Dans les temps troublés, les stoïciens ne demandaient pas au monde d’être juste. Ils se demandaient seulement ce qui dépendait d’eux. Épictète, ancien esclave devenu maître intérieur, rappelait une vérité simple et radicale : le pouvoir véritable n’est jamais là où l’on croit. Il n’est ni dans le trône, ni dans l’armée, ni dans la fureur des proclamations. Il est dans la capacité à dire non — non à la peur, non à la soumission intérieure, non à la confusion entre force et légitimité.
Les stoïciens vivaient sous des empereurs capricieux, imprévisibles, souvent brutaux dans un monde où dire non au pouvoir pouvait coûter la vie. Ils connaissaient les dominants qui changeaient les règles selon leur humeur, qui confondaient leur volonté avec la loi, et leur intérêt avec le destin du monde. Ils savaient ce que c’est que de vivre sous un pouvoir qui exige l’adhésion plus que le respect, la loyauté plus que la raison.
Les « nouveaux empereurs » d’aujourd’hui ne portent plus de couronnes, mais ils parlent le langage de la domination.

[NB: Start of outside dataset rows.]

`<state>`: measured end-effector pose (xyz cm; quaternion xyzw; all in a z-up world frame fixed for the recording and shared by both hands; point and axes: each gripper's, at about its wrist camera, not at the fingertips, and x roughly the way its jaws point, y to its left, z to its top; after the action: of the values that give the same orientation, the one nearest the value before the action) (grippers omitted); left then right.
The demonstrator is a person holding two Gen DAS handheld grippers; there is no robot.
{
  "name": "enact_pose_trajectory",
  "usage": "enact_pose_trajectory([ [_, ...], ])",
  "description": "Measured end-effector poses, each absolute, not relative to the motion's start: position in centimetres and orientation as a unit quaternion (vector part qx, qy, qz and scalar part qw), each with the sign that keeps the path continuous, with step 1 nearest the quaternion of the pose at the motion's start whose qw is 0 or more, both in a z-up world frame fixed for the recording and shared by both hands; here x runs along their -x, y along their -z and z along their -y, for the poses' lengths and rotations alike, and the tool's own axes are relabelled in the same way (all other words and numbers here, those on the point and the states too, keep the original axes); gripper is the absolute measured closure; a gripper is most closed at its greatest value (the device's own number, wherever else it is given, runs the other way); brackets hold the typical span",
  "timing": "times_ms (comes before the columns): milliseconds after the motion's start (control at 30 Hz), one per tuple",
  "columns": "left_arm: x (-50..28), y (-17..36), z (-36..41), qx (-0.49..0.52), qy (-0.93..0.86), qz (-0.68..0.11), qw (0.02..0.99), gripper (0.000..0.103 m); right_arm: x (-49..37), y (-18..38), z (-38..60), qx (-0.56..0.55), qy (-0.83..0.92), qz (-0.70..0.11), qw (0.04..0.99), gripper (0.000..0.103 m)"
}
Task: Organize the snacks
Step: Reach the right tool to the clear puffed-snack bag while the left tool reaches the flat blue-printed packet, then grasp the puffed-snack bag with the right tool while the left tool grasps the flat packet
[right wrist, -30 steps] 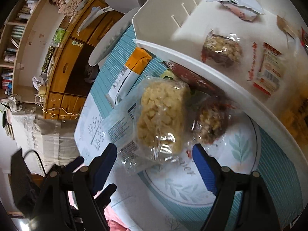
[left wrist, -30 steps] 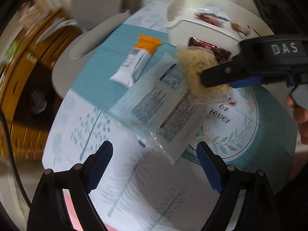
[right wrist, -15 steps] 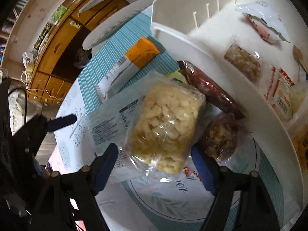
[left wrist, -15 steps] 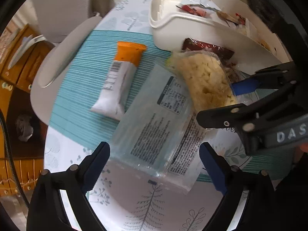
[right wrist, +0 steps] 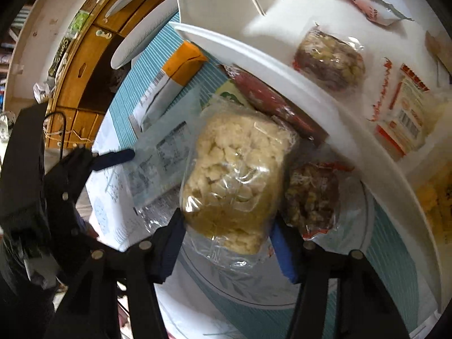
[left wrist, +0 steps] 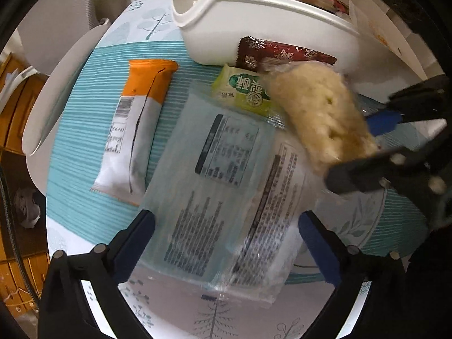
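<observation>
A clear bag of yellow puffed snack (right wrist: 234, 175) lies on the table in front of the white basket (right wrist: 282, 76). My right gripper (right wrist: 227, 231) is closing on it, and both pads touch the wrapper at the bag's near end. In the left wrist view the same bag (left wrist: 319, 118) sits at the right, with the right gripper (left wrist: 350, 149) around it. My left gripper (left wrist: 226, 223) points straight down, its jaws opening wide. A flat pale-blue packet (left wrist: 214, 197) lies between its fingertips, untouched.
An orange-and-white bar (left wrist: 135, 130), a green packet (left wrist: 243, 93) and a red wrapper (left wrist: 282, 53) lie by the basket wall (left wrist: 254, 28). A dark nut cluster (right wrist: 310, 195) rests right of the yellow bag. Several snacks lie in the basket. A white chair (left wrist: 56, 99) stands left.
The right gripper's jaws narrowed onto the yellow bag. The left gripper moved down over the pale-blue packet and opened wider.
</observation>
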<state>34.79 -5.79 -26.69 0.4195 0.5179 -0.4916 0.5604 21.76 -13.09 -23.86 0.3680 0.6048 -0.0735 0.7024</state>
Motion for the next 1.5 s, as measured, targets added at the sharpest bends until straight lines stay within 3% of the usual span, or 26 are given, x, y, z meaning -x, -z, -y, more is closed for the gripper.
enact_pose_trajectory([
  [367,-35.4,28.9,9.1,-0.432,0.492,-0.522,0.547,0.0,-19.0,22.9,13.3,-0.364,0.062,-0.613,0.698,0.045],
  [633,-34.3,28.9,6.7,-0.405,0.497,-0.496,0.586,0.0,-18.6,22.6,13.7,-0.372,0.061,-0.611,0.696,0.045],
  [1033,-30.8,29.3,4.3,-0.309,0.433,-0.515,0.672,0.009,-16.6,21.9,12.8,-0.37,0.055,-0.625,0.685,0.045],
  [1500,-25.6,29.2,-1.5,-0.149,0.299,-0.595,0.731,0.011,-11.9,18.9,13.3,-0.348,0.048,-0.617,0.704,0.045],
])
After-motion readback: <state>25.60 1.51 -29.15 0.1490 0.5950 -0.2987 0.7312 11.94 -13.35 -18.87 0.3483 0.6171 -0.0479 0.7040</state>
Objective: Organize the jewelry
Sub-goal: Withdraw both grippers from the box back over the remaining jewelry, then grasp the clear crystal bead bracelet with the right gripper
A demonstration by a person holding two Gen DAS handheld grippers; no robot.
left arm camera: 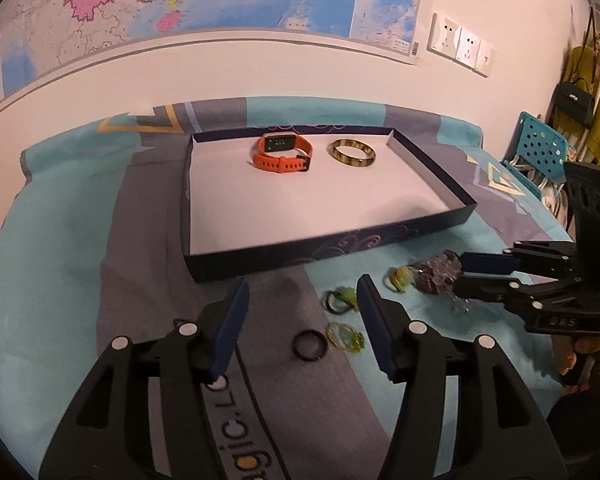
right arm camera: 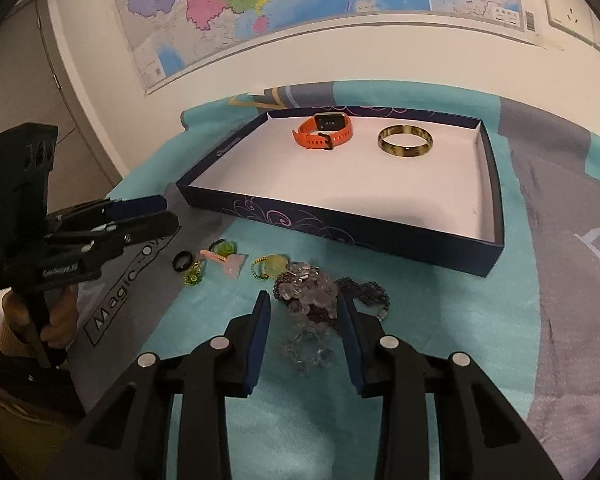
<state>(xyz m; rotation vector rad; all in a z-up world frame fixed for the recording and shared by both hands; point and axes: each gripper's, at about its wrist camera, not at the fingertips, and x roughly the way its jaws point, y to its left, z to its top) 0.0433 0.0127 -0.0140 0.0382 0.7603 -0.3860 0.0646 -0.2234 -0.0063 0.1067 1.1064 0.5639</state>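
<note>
Tongs, left: left gripper (left arm camera: pixel 302 312) spread wide, gripping nothing, poised over the black ring (left arm camera: pixel 308 345) and a yellow-green hair tie (left arm camera: pixel 342 336) on the cloth.
Tongs, right: right gripper (right arm camera: pixel 304 312) also parted wide, its blue pads either side of the heap of clear and purple beaded bracelets (right arm camera: pixel 310 300); whether the pads touch the beads cannot be told.
Tray: shallow dark-blue box lid (right arm camera: pixel 340 236) with a white floor, holding an orange smartwatch (right arm camera: pixel 323 132) and a gold-and-dark bangle (right arm camera: pixel 405 141) near its far wall, just beside each other but apart.
Loose jewelry: pink hair clip (right arm camera: pixel 226 263), green hair ties and a small green bead ring (right arm camera: pixel 265 267) lie on the turquoise cloth (right arm camera: pixel 440 312) just in front of the lid's near wall.
Open room: most of the lid's white floor is bare toward its near wall.
Hard to make out: bracelets are tangled, so their number is unclear; in the left wrist view the heap is blurred and partly covered by the right gripper's fingers.
</note>
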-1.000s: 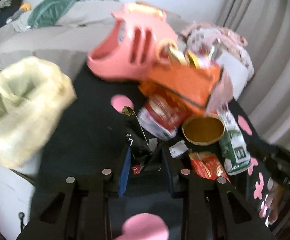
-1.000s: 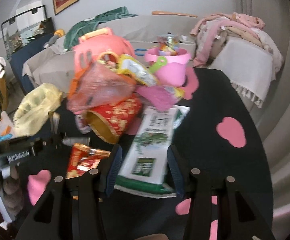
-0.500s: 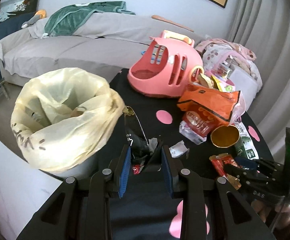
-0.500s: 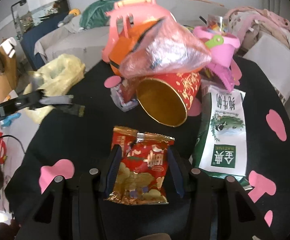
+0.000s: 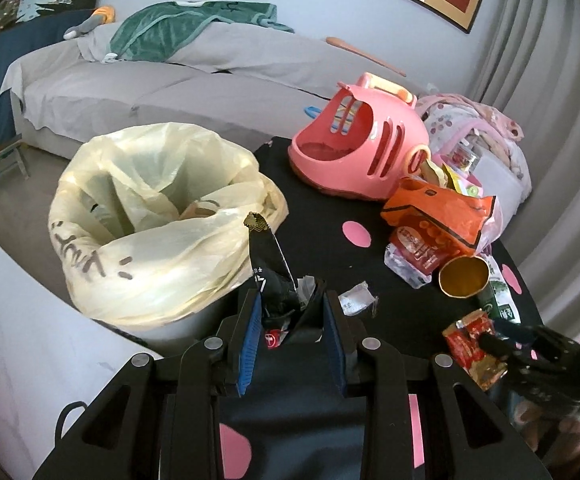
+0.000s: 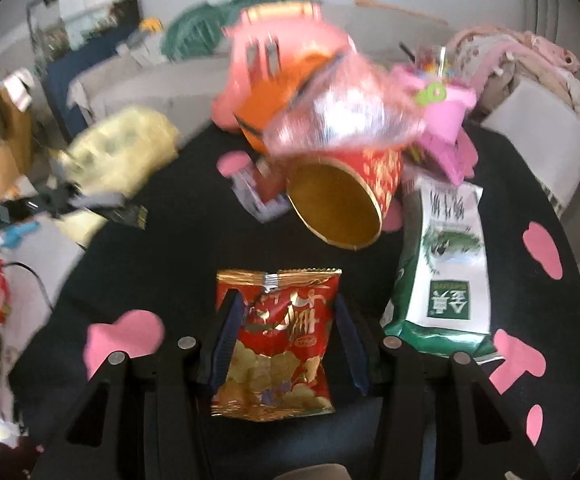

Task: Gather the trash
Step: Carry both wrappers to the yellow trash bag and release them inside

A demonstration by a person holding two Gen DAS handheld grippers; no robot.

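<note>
Two grippers have shifted: the left gripper (image 5: 290, 312), clamped on a crumpled black wrapper (image 5: 275, 280), has swung beside the yellow bin bag (image 5: 149, 216); the right gripper (image 6: 285, 336) now straddles the red snack packet (image 6: 277, 340) lying on the black table (image 6: 177, 248), jaws wide, not yet pinching; drop next, I'd guess.

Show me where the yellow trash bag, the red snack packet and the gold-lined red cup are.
yellow trash bag (image 5: 157, 248), left wrist view, front wall
red snack packet (image 6: 285, 344), right wrist view, printed front
gold-lined red cup (image 6: 336, 206), right wrist view, inner gold wall
</note>
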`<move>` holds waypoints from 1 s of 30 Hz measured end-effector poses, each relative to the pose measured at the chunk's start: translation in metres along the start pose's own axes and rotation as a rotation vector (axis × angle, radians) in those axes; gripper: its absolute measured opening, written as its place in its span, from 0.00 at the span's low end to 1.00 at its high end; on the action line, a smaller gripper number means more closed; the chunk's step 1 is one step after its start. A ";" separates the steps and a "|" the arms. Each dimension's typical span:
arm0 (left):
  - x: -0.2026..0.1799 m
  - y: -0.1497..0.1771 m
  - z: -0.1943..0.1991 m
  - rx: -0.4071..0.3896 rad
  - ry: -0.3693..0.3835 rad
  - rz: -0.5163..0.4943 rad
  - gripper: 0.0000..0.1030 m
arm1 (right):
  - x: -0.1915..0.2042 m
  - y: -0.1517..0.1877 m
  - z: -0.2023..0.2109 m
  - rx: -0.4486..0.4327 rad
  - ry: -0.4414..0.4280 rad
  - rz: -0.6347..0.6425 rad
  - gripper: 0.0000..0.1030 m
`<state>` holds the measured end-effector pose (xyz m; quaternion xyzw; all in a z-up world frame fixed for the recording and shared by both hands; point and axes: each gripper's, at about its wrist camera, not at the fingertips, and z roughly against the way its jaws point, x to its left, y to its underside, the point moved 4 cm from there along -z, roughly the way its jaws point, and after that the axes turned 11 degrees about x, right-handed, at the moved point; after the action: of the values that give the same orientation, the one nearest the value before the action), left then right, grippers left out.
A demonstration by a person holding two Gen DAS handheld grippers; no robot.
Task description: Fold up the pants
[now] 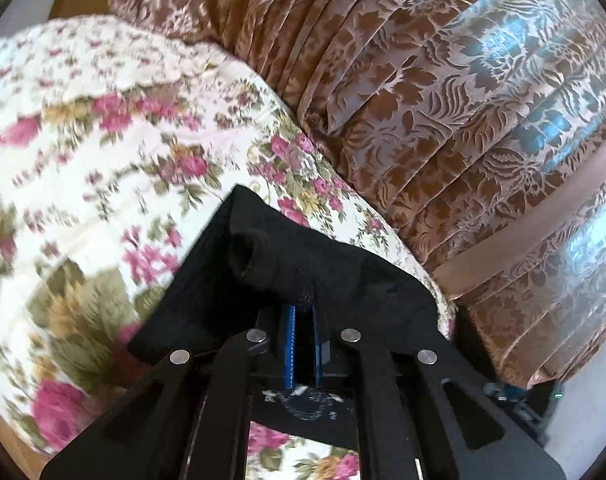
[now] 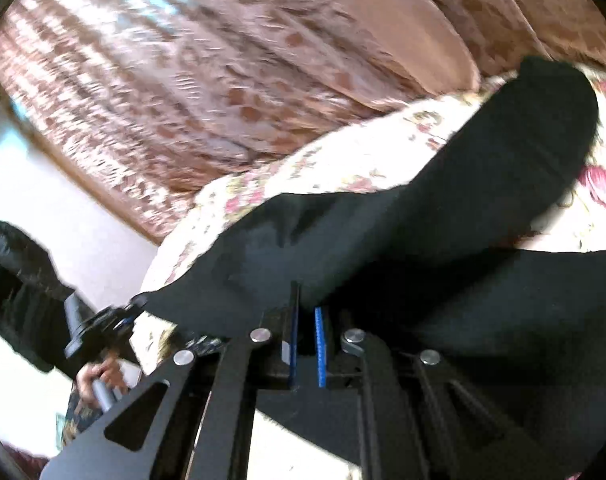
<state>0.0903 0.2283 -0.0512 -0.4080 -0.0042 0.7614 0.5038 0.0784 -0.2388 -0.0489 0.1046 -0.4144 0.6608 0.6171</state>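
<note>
I have both tongs clamped on black pants (image 2: 443, 240) — left tongs (image 1: 302, 300), right tongs (image 2: 307, 304). Pants lifted over floral bed (image 1: 103, 140); fold underway, not laid flat yet.

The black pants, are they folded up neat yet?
Not yet. The black pants lie loose across the flowery bedspread, with both tongs pinching their cloth.

In the right wrist view the brown patterned curtain (image 2: 163, 92) at the upper left is smeared by motion blur. The black fabric pants (image 2: 443, 240) run off the right edge. The hand (image 2: 99, 384) at the lower left is blurred and partly covered.

In the left wrist view the pants (image 1: 287, 264) hide the tips of the blue-padded fingers (image 1: 290, 344).
</note>
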 end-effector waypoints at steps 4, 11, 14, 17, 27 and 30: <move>0.027 0.008 -0.014 0.062 -0.060 0.019 0.05 | 0.015 0.040 -0.013 0.076 0.055 0.068 0.05; 0.059 0.027 -0.029 0.091 -0.071 0.073 0.05 | -0.010 0.071 -0.048 0.168 0.099 -0.004 0.05; 0.055 0.024 -0.024 0.082 -0.071 0.054 0.05 | -0.004 0.067 -0.040 0.150 0.092 0.022 0.05; 0.056 0.025 -0.024 0.083 -0.088 0.051 0.05 | -0.004 0.069 -0.047 0.170 0.099 0.039 0.05; 0.089 0.035 -0.017 0.072 -0.026 0.234 0.17 | -0.015 0.085 -0.071 0.226 0.144 0.045 0.06; 0.087 0.031 0.004 0.023 -0.117 0.214 0.20 | -0.014 0.085 -0.070 0.220 0.154 0.058 0.06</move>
<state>0.0505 0.2814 -0.1149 -0.3552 0.0189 0.8333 0.4231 0.0304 -0.1932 -0.1383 0.1085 -0.2937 0.7259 0.6125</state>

Nous les voyons incarner cette figure moderne du prince impulsif, qui transforme la politique en rapport de force permanent, l’alliance en transaction, la vérité en variable. Comme les rois d’autrefois, il gouverne par l’affect, la menace et la mise en scène. Il ne cherche pas l’ordre, mais la soumission. Pas l’équilibre, mais la victoire.
Face à cela, le stoïcisme n’est pas une fuite. C’est une résistance. Les stoïciens ne prenaient pas les armes contre le dominant ; ils refusaient de lui donner ce qu’il réclamait le plus : leur esprit. Ils savaient que le dominant peut confisquer des terres, lever des impôts, exiler des corps, tuer, mais qu’il ne peut rien contre une conscience qui reste droite.
Le monde géopolitique actuel ne ressemble-t-il pas à Rome à la fin de la République : les règles communes s’effritent, les institutions sont contournées, la brutalité redevient un langage acceptable. Les alliances se font et se défont au gré des intérêts immédiats. La loi du plus fort prétend remplacer celle du droit. Et beaucoup se demandent s’il faut céder, s’adapter, ou se taire.
Les stoïciens répondraient : tu dois.
- Tu dois rester fidèle à ce qui dépend de toi.
- Tu dois refuser le mensonge, même s’il est rentable.
- Tu dois défendre la raison, même quand elle est minoritaire.
- Tu dois préserver la dignité, même lorsque le monde s’en moque.
Dire non au dominant, hier comme aujourd’hui, ce n’est pas provoquer ; C’est ne pas se laisser définir par lui. C’est refuser que l’agenda des puissants devienne notre boussole morale. C’est comprendre que la véritable souveraineté commence là où s’arrête la peur. Être stoïcien aujourd’hui, ce n’est pas nier la puissance des nouveaux empereurs. C’est les regarder pour ce qu’ils sont : des événements extérieurs : bruyants, instables, passagers. Ce qui demeure, ce n’est pas leur règne, mais notre capacité à rester justes dans un monde injuste, lucides dans un monde agité, libres dans un monde qui voudrait nous lier.
Soyons stoïciens, soyons les Sénèque, Épictète ou Marc Aurèle modernes.
Non par nostalgie antique, mais par nécessité contemporaine.